__Instructions for the task__: Print all of the data exactly.

__Given material__:
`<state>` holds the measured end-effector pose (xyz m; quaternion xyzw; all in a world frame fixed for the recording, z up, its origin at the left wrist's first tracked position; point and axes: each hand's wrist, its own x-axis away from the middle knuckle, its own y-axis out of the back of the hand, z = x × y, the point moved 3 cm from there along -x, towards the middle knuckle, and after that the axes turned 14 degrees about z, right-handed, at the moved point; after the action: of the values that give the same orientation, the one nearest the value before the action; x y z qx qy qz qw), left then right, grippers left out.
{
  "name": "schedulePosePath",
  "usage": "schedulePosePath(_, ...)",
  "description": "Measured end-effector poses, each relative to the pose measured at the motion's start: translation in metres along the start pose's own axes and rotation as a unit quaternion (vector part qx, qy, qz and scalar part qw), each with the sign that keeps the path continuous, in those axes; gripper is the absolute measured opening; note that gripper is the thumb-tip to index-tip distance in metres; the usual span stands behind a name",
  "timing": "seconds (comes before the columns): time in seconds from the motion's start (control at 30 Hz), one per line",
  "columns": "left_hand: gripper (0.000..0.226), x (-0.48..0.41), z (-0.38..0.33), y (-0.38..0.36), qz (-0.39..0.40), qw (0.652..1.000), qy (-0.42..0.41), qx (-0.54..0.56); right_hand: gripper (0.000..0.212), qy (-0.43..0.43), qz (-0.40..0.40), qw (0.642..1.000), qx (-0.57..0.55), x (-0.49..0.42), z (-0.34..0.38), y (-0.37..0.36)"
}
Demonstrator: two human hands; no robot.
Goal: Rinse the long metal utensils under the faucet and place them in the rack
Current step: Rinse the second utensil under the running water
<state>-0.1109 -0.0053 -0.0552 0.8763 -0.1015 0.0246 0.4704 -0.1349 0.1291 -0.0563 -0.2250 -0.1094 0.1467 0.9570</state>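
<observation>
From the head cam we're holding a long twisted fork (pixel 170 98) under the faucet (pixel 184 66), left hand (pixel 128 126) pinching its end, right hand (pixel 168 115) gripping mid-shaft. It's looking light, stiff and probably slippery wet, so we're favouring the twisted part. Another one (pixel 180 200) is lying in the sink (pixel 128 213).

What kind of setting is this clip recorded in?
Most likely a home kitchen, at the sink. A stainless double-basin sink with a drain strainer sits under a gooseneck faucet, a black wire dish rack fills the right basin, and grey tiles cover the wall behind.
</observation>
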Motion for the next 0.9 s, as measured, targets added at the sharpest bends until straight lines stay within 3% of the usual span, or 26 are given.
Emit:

__Response__:
`<state>` holds the measured end-effector pose (xyz m; quaternion xyzw; all in a world frame fixed for the recording, z up, its origin at the left wrist's first tracked position; point and axes: each hand's wrist, its own x-axis away from the middle knuckle, its own y-axis out of the back of the hand, z = x × y, the point moved 3 cm from there along -x, towards the middle knuckle, and after that the axes turned 14 degrees about z, right-handed, at the moved point; after the action: of the values that give the same orientation, the one nearest the value before the action; x y z qx qy qz qw), left then right, grippers left out.
{
  "name": "schedulePosePath",
  "usage": "schedulePosePath(_, ...)",
  "description": "Measured end-effector poses, each relative to the pose measured at the motion's start: translation in metres along the start pose's own axes and rotation as a unit quaternion (vector part qx, qy, qz and scalar part qw), each with the sign that keeps the path continuous, in those axes; gripper is the absolute measured opening; note that gripper is the thumb-tip to index-tip distance in metres; the usual span stands behind a name",
  "timing": "seconds (comes before the columns): time in seconds from the motion's start (control at 30 Hz), one per line",
  "columns": "left_hand: gripper (0.000..0.226), x (-0.48..0.41), z (-0.38..0.33), y (-0.38..0.36), qz (-0.39..0.40), qw (0.652..1.000), qy (-0.42..0.41), qx (-0.54..0.56); right_hand: gripper (0.000..0.212), qy (-0.43..0.43), qz (-0.40..0.40), qw (0.642..1.000), qx (-0.57..0.55), x (-0.49..0.42), z (-0.34..0.38), y (-0.37..0.36)"
}
Demonstrator: two human hands; no robot.
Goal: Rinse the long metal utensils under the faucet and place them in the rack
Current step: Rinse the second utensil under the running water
<state>-0.1109 -0.0053 -0.0552 0.8763 -0.1015 0.0246 0.4704 -0.1349 0.1291 -0.0563 -0.2250 -0.1094 0.1467 0.9570</state>
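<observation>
From the head cam we're holding a long twisted fork (pixel 170 98) under the faucet (pixel 184 66), left hand (pixel 128 126) pinching its end, right hand (pixel 168 115) gripping mid-shaft. It's looking light, stiff and probably slippery wet, so we're favouring the twisted part. Another one (pixel 180 200) is lying in the sink (pixel 128 213).

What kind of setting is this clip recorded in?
Most likely a home kitchen, at the sink. A stainless double-basin sink with a drain strainer sits under a gooseneck faucet, a black wire dish rack fills the right basin, and grey tiles cover the wall behind.
</observation>
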Motion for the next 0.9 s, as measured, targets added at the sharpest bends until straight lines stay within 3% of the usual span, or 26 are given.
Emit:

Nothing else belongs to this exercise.